Please retype the listing below word for word and exclude its images.

┄┄┄┄┄┄┄┄┄┄

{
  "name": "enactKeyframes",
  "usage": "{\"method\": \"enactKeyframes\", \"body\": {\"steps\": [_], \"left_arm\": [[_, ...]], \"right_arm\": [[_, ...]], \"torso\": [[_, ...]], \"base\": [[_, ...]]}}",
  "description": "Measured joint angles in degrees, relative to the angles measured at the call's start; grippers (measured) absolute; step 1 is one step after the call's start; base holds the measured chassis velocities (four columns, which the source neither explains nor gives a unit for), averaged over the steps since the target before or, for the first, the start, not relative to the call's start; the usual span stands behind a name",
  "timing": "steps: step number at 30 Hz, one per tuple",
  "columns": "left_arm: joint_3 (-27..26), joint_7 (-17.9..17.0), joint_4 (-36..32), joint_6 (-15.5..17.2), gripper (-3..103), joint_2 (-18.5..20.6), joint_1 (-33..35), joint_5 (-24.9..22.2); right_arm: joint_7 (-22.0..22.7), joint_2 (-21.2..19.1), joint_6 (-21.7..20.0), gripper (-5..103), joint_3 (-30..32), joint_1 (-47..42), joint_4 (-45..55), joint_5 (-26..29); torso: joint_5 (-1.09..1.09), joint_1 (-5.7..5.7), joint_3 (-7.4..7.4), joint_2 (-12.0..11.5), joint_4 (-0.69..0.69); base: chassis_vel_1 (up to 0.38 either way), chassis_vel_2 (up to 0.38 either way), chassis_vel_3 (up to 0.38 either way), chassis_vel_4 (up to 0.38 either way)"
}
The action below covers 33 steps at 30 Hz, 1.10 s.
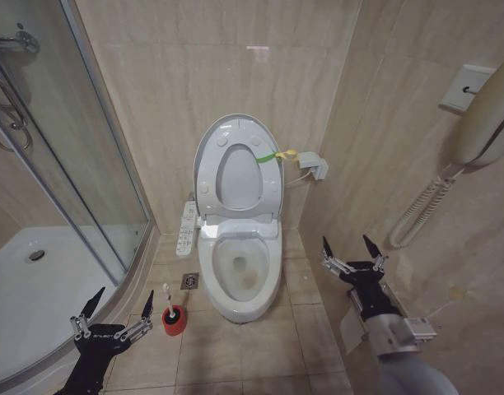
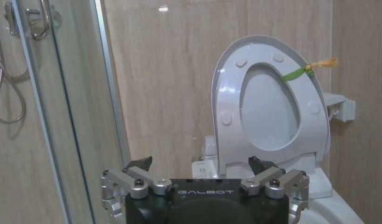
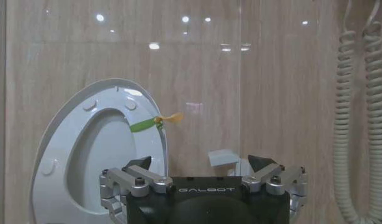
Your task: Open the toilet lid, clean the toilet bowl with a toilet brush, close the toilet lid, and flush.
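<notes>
We read the scene from left to right in the head view. At nine o'clock stands the shower (image 1: 63, 156) with its glass door and white tray. At seven o'clock our left pincer (image 1: 112, 317) hangs low over the floor tiles, spread and empty. Just beside it, at about three o'clock from it, the brush (image 1: 167, 300) stands upright in its red holder (image 1: 175, 321), untouched.

At the centre is the bowl (image 1: 240, 271), open, with water at the bottom. The lid (image 1: 238, 169) is already up, leaning on the wall with the seat raised against it; a green strap with a yellow end (image 1: 273, 155) runs from its edge towards two o'clock. A control panel (image 1: 187, 228) hangs at the bowl's nine o'clock side.

At four o'clock our right pincer (image 1: 351, 251) is also spread and holds nothing, well apart from the bowl. A wall handset (image 1: 483, 123) with a coiled cord sits at two o'clock.

We judge that opening is done and fetching the brush is the step in hand. The next move calls for the left pincer to shift towards the thin handle and close on it near the top. The holder is near the bowl's base and the shower sill, so room is tight, and the floor drain (image 1: 190, 281) lies just beyond.
</notes>
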Motion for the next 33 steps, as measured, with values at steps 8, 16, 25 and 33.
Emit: {"method": "enactKeyframes", "body": {"steps": [8,16,25,33], "left_arm": [[0.00,0.00,0.00,0.00,100,0.00,0.00,0.00],[0.00,0.00,0.00,0.00,100,0.00,0.00,0.00],[0.00,0.00,0.00,0.00,100,0.00,0.00,0.00],[0.00,0.00,0.00,0.00,100,0.00,0.00,0.00]], "right_arm": [[-0.51,0.87,-0.36,100,-1.12,-1.96,0.38,-0.36],[-0.74,0.76,-0.97,100,-1.44,-2.26,0.23,0.01],[-0.80,0.54,-1.02,100,-1.44,-2.68,0.38,0.25],[-0.77,0.48,-1.44,100,-1.45,-3.09,0.70,0.96]], "torso": [[0.00,0.00,0.00,0.00,0.00],[0.00,0.00,0.00,0.00,0.00],[0.01,0.00,0.00,0.00,0.00],[0.00,0.00,0.00,0.00,0.00]], "base": [[0.000,0.000,0.000,0.000],[0.000,0.000,0.000,0.000],[0.000,0.000,0.000,0.000],[0.000,0.000,0.000,0.000]]}}
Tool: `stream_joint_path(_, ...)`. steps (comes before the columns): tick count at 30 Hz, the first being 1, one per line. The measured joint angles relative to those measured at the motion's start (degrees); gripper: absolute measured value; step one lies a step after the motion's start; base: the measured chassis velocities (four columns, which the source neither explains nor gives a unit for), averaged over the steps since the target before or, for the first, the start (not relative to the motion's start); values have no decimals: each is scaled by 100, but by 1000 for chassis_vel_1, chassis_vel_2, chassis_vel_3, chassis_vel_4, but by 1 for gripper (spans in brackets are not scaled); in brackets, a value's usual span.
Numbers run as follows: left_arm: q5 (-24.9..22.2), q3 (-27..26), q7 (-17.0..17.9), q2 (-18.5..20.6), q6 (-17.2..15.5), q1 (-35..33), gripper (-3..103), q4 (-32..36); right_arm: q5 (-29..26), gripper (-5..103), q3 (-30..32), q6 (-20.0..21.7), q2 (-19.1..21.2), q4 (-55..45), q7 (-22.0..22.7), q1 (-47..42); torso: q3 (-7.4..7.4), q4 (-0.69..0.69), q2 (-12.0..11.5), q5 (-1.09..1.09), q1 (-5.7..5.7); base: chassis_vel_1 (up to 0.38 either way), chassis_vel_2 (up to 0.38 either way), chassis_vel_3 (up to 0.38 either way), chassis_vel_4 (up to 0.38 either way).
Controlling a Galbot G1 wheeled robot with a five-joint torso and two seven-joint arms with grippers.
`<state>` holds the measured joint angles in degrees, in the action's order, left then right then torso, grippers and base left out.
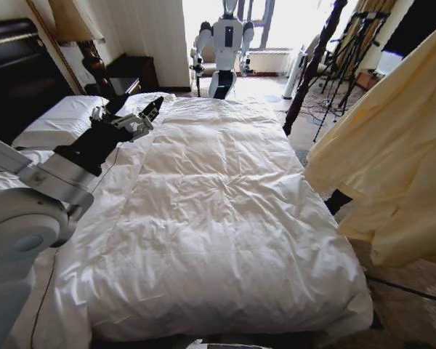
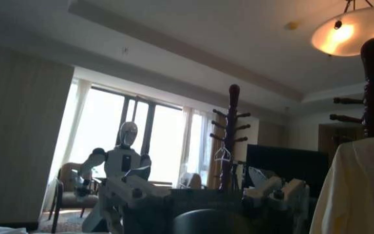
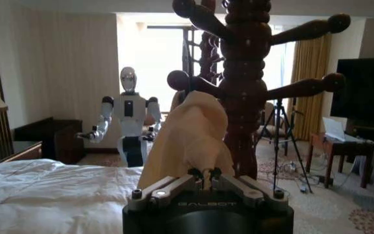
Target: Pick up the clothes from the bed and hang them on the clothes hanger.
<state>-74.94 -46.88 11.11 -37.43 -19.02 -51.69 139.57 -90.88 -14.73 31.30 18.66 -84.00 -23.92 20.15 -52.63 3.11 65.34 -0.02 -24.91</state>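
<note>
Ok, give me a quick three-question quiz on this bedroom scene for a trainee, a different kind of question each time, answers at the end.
1. True or false: the yellow shirt lies flat on the bed.
2. Which one is shut on the shirt? A) the left end effector B) the right end effector C) neither
3. Fill in: the left end effector, fingers open, is over the bed near the ____.

Key
1. False: it hangs off to the side of the bed, by the wooden coat stand.
2. B.
3. pillows.
</note>
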Motion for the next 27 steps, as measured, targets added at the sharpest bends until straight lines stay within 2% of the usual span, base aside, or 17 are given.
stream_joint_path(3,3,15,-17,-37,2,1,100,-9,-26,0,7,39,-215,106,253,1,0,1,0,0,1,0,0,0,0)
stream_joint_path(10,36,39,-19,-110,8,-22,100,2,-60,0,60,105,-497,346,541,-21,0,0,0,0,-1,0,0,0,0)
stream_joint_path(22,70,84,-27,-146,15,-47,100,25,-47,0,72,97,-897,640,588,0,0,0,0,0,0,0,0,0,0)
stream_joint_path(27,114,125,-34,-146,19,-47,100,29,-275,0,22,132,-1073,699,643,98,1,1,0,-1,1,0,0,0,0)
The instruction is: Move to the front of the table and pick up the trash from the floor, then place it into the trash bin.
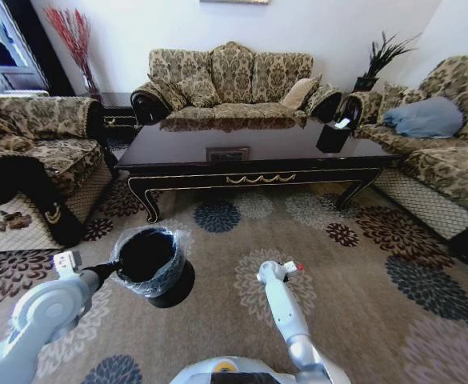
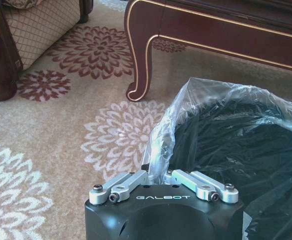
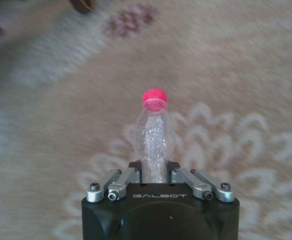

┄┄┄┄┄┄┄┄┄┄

**Completed task:**
{
  "name": "enactKeyframes",
  "usage": "{\"method\": \"enactKeyframes\", \"body\": {\"steps\": [_], \"left_arm\": [[_, ...]], \"right_arm\": [[_, ...]], \"torso\": [[_, ...]], \"base\": [[_, ...]]}}",
  "description": "Measured joint angles in degrees, relative to the angles measured at the call's start; grippers (measured) absolute; step 1 is one step after the call's start; base holds the measured chassis velocities (four columns, which the source neither explains nor gives a unit for), averaged over the steps since the target before or, for the first, the start, not relative to the call's start; the usual span stands behind a name",
  "timing": "steps: step number at 30 Hz, one per tuple",
  "columns": "left_arm: joint_3 (-27..26), joint_7 (-17.9..17.0), joint_4 (-36..32), joint_6 (-15.5..17.2), gripper (-3..103), joint_2 (-18.5..20.6), joint_1 (-33..35), joint_5 (-24.9..22.2); right_arm: joint_7 (-22.0..22.7), joint_2 (-21.2..19.1), joint_6 (-21.7..20.0), gripper (-5..103), joint_3 (-30..32), joint_1 (-47..42), joint_4 (-45..55), joint_5 (-26..29); torso: joint_5 (-1.09..1.09), joint_1 (-5.7..5.7), joint_3 (-7.4..7.4), joint_2 (-12.0..11.5), joint_4 (-0.69..0.69); base: chassis_vel_1 (up to 0.38 either way), chassis_vel_2 (up to 0.38 either way), chassis_vel_3 (up to 0.38 either way), chassis_vel_4 (up to 0.38 either way)"
}
The action below covers 33 steps at 30 Hz, 1.10 s.
Your task: Open the toilet lid, clean the toilet bowl with a toilet brush, close the toilet lid, and flush.
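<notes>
We read the scene from left to right in the head view. At nine o'clock stands the shower (image 1: 63, 156) with its glass door and white tray. At seven o'clock our left pincer (image 1: 112, 317) hangs low over the floor tiles, spread and empty. Just beside it, at about three o'clock from it, the brush (image 1: 167, 300) stands upright in its red holder (image 1: 175, 321), untouched.

At the centre is the bowl (image 1: 240, 271), open, with water at the bottom. The lid (image 1: 238, 169) is already up, leaning on the wall with the seat raised against it; a green strap with a yellow end (image 1: 273, 155) runs from its edge towards two o'clock. A control panel (image 1: 187, 228) hangs at the bowl's nine o'clock side.

At four o'clock our right pincer (image 1: 351, 251) is also spread and holds nothing, well apart from the bowl. A wall handset (image 1: 483, 123) with a coiled cord sits at two o'clock.

We judge that opening is done and fetching the brush is the step in hand. The next move calls for the left pincer to shift towards the thin handle and close on it near the top. The holder is near the bowl's base and the shower sill, so room is tight, and the floor drain (image 1: 190, 281) lies just beyond.
</notes>
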Motion for the next 33 steps, as measured, with values at steps 8, 16, 25 and 33.
Emit: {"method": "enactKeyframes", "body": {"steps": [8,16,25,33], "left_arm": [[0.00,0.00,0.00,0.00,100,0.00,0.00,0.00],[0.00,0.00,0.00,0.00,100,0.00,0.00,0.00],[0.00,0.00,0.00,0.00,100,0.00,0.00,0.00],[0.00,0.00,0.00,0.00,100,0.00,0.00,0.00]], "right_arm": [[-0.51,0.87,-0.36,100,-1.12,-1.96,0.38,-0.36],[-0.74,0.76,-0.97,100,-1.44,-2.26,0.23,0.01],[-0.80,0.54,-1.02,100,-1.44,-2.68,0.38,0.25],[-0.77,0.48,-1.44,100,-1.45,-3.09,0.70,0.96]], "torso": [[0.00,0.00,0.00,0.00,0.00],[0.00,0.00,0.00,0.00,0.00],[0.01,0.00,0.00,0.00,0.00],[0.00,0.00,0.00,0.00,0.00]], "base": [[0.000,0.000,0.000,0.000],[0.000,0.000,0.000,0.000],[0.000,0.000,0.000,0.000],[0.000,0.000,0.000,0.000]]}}
Tool: `stream_joint_path(_, ...)`. steps (comes before the columns): tick count at 30 Hz, the first being 1, one per line. The measured joint angles relative to those measured at the motion's start (degrees); gripper: absolute measured value; step one lies a step after the motion's start; base: the measured chassis velocities (four columns, which the source neither explains nor gives a unit for), averaged over the steps since the target before or, for the first, the start (not relative to the motion's start); values have no decimals: each is scaled by 100, but by 1000 for chassis_vel_1, chassis_vel_2, chassis_vel_3, chassis_vel_4, but by 1 for gripper (spans in brackets are not scaled); in brackets, a value's usual span.
Numbers run as follows: left_arm: q5 (-24.9..22.2), q3 (-27..26), q7 (-17.0..17.9), q2 (-18.5..20.6), q6 (-17.2..15.5), q1 (-35..33), gripper (-3..103), q4 (-32..36); right_arm: q5 (-29..26), gripper (-5..103), q3 (-30..32), q6 (-20.0..21.7), q2 (-19.1..21.2), q4 (-55..45), q7 (-22.0..22.7), q1 (-47..42); torso: q3 (-7.4..7.4), q4 (-0.69..0.69), q2 (-12.0..11.5), q5 (-1.09..1.09), q1 (-5.7..5.7); base: chassis_vel_1 (up to 0.38 either way), chassis_vel_2 (up to 0.38 either way), chassis_vel_3 (up to 0.38 either way), chassis_vel_4 (up to 0.38 either way).
Controlling a Galbot G1 wheeled robot with a five-joint torso and two seven-joint arms with grippers.
`<state>` holds the measured joint angles in degrees, in the action's order, left then right then torso, grippers and base left out.
Target: Pick up the clothes from the bed and hang them on the clothes hanger.
<state>-74.94 -46.88 11.11 -37.43 -19.02 -51.69 139.57 -90.88 -14.73 31.30 18.66 -84.00 -23.92 20.15 -52.63 3.11 65.34 -0.02 -24.91</state>
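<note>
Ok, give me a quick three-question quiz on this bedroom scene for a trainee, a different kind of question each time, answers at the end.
1. True or false: the yellow shirt lies flat on the bed.
2. Which one is shut on the shirt? A) the left end effector B) the right end effector C) neither
3. Fill in: the left end effector, fingers open, is over the bed near the ____.

Key
1. False: it hangs off to the side of the bed, by the wooden coat stand.
2. B.
3. pillows.
</note>
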Motion for the next 27 steps, as measured, targets added at the sharpest bends until straight lines stay within 2% of the usual span, base aside, or 17 are given.
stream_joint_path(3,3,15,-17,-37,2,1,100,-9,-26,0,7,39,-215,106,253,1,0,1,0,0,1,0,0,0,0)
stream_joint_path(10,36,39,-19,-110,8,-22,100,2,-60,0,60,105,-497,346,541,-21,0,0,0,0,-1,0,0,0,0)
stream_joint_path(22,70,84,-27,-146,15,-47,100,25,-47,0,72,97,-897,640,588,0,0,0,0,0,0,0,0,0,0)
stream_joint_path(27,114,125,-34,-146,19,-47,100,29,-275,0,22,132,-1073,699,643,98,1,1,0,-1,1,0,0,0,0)
The instruction is: Move to the front of the table and pick up the trash from the floor, then place it into the trash bin.

This is the complete answer to the exercise.